Según Pulzo, el presidente Abelardo de la Espriella y su ministro de Justicia sostienen visiones opuestas sobre la cadena perpetua aplicable a delitos contra menores. El medio registró la discrepancia como un debate interno dentro del nuevo gobierno. La diferencia se conoció en medio del arranque de la administración.
La cadena perpetua no hace parte hoy del Código Penal colombiano. La Constitución de 1991 prohíbe las prisiones perpétuas, aunque permite penas de hasta 60 años bajo el régimen de acumulación. Cualquier cambio en ese punto exige entonces modificar la Carta Política, un trámite que requiere mayorías calificadas en el Congreso y en las votaciones de cada vuelta.

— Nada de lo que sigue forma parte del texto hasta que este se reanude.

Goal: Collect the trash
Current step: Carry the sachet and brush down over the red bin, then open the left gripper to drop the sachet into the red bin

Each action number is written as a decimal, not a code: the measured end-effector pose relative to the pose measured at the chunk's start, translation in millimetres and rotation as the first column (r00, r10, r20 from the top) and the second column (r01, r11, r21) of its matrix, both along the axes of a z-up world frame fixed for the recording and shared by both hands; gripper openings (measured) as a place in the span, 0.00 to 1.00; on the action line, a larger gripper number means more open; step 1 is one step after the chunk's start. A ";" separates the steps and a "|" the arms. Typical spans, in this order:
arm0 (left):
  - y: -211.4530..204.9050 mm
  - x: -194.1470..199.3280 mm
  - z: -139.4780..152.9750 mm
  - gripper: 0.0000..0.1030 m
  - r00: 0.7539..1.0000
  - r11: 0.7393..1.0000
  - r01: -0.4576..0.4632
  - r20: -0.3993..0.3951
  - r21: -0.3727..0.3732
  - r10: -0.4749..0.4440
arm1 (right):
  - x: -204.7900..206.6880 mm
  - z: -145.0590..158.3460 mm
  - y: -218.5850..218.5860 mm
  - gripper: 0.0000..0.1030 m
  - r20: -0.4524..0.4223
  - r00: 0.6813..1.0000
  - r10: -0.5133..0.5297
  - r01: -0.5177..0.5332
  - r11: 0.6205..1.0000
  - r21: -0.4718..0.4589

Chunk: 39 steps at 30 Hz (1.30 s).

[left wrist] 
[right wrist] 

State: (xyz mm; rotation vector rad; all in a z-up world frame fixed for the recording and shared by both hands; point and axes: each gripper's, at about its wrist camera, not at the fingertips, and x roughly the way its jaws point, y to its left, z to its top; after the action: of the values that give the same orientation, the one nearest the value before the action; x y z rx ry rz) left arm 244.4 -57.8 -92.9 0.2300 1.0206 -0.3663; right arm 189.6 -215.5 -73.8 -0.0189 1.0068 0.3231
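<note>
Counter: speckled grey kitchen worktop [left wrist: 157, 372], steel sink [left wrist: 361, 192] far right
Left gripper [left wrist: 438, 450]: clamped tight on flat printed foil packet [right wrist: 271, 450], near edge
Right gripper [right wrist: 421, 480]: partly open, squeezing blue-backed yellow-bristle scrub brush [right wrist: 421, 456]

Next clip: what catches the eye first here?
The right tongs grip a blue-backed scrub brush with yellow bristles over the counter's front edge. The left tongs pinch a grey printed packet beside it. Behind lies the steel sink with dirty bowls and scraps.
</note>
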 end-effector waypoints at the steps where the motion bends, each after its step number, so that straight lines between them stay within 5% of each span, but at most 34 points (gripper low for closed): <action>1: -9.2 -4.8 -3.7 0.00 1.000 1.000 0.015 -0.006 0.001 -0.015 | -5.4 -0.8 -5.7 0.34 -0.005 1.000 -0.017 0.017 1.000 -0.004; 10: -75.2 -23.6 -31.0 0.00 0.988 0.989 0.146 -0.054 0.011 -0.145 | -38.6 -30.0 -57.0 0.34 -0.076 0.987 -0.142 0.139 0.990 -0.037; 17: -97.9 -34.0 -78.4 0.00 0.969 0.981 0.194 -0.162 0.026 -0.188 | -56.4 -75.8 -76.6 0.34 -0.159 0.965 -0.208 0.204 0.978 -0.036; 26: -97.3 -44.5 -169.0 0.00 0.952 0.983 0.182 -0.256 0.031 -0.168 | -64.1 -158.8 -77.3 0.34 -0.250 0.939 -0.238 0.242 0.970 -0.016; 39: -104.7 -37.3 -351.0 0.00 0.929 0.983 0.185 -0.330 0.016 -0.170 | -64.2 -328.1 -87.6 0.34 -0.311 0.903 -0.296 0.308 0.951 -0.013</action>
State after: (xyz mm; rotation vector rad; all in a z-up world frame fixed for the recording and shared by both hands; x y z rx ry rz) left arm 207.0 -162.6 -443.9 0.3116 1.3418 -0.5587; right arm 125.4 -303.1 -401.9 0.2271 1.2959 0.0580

En las últimas décadas se han radicado proyectos para endurecer las sanciones por delitos graves contra menores, como el abuso sexual y el homicidio infantil. Esas iniciativas rara vez han avanzado más allá del primer debate. El obstáculo principal ha sido el principio de reinservación social que guía la política carcelaria del país.
La postura del presidente, según Pulzo, apunta a respaldar la cadena perpetua en casos extremos que involucren menores de edad. El ministro de Justicia, en cambio, ha expresado reservas sobre la medida. Esas reservas se apoyan en argumentos sobre derechos humanos y en los compromisos internacionales asumidos por Colombia.
Colombia es firmante de la Convención Americana sobre Derechos Humanos, que establece límites a las sanciones privativas de la libertad. También lo es de protocolos que priorizan la rehabilitación sobre el castigo indefinido. Esos compromisos pesan al momento de evaluar cualquier proyecto que proponga prisión perpetua.
El debate llega en un momento sensible. Organizaciones de infancia han pedido en los últimos años respuestas más firmes frente a la violencia sexual contra niños y niñas. Al mismo tiempo, expertos en política criminal han advertido sobre los efectos de las penas largas en el hacinamiento carcelario, que ya supera el 50 por ciento de capacidad.
Para los ciudadanos, el punto central es qué tan protegidos quedan los menores frente a delitos graves. La discusión no es solo jurídica, también es política y social. Una reforma en ese sentido obligaría a responder preguntas sobre el costo de las cárceles, la duración real de las penas y los mecanismos de seguimiento.
Pulzo también recogió que la diferencia entre el presidente y su ministro no se ha zanjado públicamente. Hasta ahora no se conoce un texto oficial del proyecto ni un cronograma de presentación ante el Congreso. Lo que sí quedó claro es que el tema quedó instalado en la opinión pública como un primer punto de tensión del Ejecutivo.
El próximo paso lógico es que el gobierno defina si llevará una propuesta al Legislativo y bajo qué términos. Si la iniciativa prospera, deberá enfrentar el filtro constitucional y el debate de derechos humanos que ya se anticipa. Si no prospera, el Ejecutivo deberá explicar a la ciudadanía por qué descartó la cadena perpetua como herramienta.